[Opening Recorded data section]

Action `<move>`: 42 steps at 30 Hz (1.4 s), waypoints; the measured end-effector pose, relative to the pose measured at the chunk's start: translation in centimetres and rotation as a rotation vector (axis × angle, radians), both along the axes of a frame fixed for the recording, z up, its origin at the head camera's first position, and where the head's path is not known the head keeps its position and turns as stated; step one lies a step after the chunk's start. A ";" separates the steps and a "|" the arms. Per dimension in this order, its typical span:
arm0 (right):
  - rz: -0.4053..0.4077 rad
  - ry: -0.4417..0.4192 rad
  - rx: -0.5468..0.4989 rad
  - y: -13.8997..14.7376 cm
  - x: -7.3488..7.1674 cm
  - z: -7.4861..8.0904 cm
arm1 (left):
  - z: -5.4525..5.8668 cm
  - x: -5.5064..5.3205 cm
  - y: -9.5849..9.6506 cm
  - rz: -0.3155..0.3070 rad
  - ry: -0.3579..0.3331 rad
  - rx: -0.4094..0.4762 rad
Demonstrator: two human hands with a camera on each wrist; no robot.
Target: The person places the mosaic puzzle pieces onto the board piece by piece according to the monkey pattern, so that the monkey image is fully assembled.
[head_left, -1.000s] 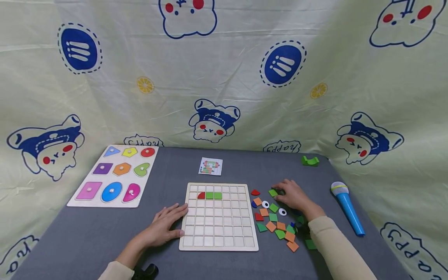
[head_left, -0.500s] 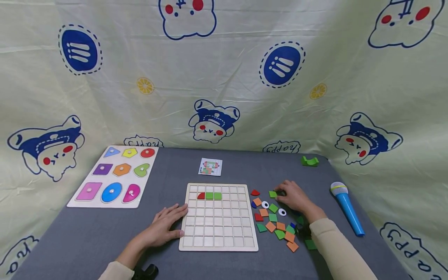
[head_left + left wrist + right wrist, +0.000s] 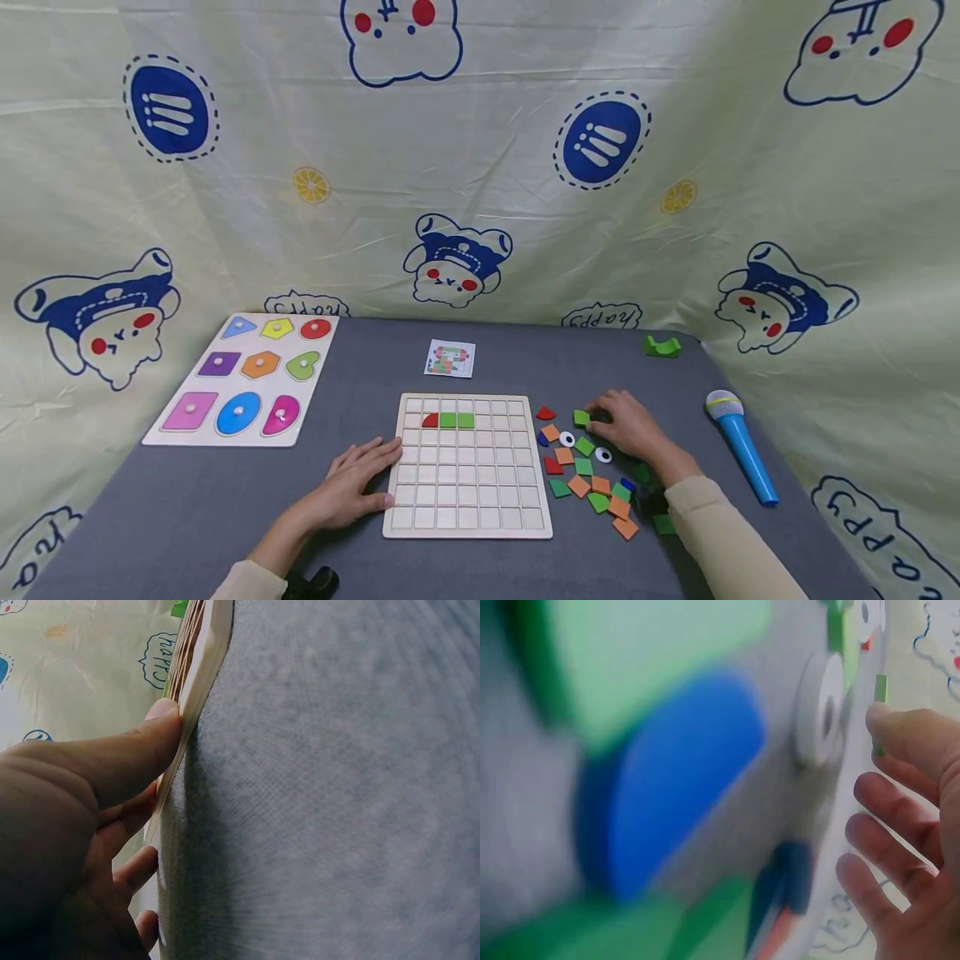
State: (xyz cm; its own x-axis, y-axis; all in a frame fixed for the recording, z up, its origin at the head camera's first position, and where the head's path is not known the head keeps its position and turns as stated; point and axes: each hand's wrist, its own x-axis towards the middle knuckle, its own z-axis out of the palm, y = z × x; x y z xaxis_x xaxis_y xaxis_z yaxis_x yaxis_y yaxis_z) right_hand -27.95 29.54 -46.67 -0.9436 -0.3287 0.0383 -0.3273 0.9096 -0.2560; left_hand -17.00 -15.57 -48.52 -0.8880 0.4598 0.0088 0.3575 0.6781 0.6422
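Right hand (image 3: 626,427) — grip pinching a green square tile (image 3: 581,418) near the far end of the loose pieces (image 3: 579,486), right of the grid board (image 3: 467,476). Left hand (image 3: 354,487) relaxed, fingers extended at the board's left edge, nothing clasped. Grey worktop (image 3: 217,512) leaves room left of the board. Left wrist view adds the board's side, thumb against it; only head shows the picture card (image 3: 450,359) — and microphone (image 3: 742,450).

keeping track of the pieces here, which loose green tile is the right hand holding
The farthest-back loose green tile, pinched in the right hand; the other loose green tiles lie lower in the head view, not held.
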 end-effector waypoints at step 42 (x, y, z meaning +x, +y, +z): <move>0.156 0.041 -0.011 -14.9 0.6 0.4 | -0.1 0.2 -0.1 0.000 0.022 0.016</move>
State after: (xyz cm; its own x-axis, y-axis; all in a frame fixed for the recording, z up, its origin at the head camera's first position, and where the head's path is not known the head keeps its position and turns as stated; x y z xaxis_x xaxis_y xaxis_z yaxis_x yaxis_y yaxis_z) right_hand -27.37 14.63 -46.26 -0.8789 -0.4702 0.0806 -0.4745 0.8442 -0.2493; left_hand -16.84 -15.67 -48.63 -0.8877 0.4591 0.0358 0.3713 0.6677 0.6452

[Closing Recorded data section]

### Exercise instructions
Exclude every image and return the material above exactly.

### Reply
Action `<move>`: 42 steps at 30 Hz (1.4 s), waypoints; the measured end-effector pose, relative to the pose measured at the chunk's start: translation in centimetres and rotation as a rotation vector (axis × angle, radians), both along the axes of a frame fixed for the recording, z up, its origin at the head camera's first position, and where the head's path is not known the head keeps its position and turns as stated; step one lies a step after the chunk's start. A ";" separates the steps and a "|" the arms. Per dimension in this order, its typical span:
arm0 (right):
  - rz: -0.4053..0.4077 rad
  - ry: -0.4417..0.4192 rad
  - rx: -0.5468..0.4989 rad
  - y: -13.8997..14.7376 cm
  - x: -7.3488..7.1674 cm
  - z: -7.4861..8.0904 cm
arm1 (left):
  - z: -5.4525..5.8668 cm
  - x: -5.5064..5.3205 cm
  - y: -9.5849..9.6506 cm
  - rz: -0.3155..0.3070 rad
  - ry: -0.3579..0.3331 rad
  - rx: -0.4094..0.4762 rad
Demonstrator: two human hands with a camera on each wrist; no robot.
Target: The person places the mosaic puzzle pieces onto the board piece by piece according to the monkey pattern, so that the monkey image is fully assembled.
[head_left, -1.000s] 
[head_left, -0.500s] 
[head_left + left wrist + right wrist, +0.000s] 
State: (xyz cm; its own x-axis, y-axis; all in a frame fixed for the recording, z up, its origin at the head camera's first position, and where the head's path is not known the head keeps its position and turns as stated; point and axes: each hand's wrist, its own x-axis towards the middle knuckle, its own z-axis out of the palm, y = z × x; x y z xaxis_x xaxis_y xaxis_z yaxis_x yaxis_y yaxis_z) right_hand -27.95 29.54 -46.67 -0.9436 -0.3287 0.0383 -0.3273 0.9096 -0.2560; left_hand -17.00 -15.57 -48.52 -0.8880 0.4598 0.0088 0.3575 0.6781 0.6422
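Right hand (image 3: 626,427) — grip pinching a green square tile (image 3: 581,418) near the far end of the loose pieces (image 3: 579,486), right of the grid board (image 3: 467,476). Left hand (image 3: 354,487) relaxed, fingers extended at the board's left edge, nothing clasped. Grey worktop (image 3: 217,512) leaves room left of the board. Left wrist view adds the board's side, thumb against it; only head shows the picture card (image 3: 450,359) — and microphone (image 3: 742,450).

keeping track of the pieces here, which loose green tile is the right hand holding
The farthest-back loose green tile, pinched in the right hand; the other loose green tiles lie lower in the head view, not held.
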 end-effector waypoints at step 42 (x, y, z meaning +x, +y, +z): <move>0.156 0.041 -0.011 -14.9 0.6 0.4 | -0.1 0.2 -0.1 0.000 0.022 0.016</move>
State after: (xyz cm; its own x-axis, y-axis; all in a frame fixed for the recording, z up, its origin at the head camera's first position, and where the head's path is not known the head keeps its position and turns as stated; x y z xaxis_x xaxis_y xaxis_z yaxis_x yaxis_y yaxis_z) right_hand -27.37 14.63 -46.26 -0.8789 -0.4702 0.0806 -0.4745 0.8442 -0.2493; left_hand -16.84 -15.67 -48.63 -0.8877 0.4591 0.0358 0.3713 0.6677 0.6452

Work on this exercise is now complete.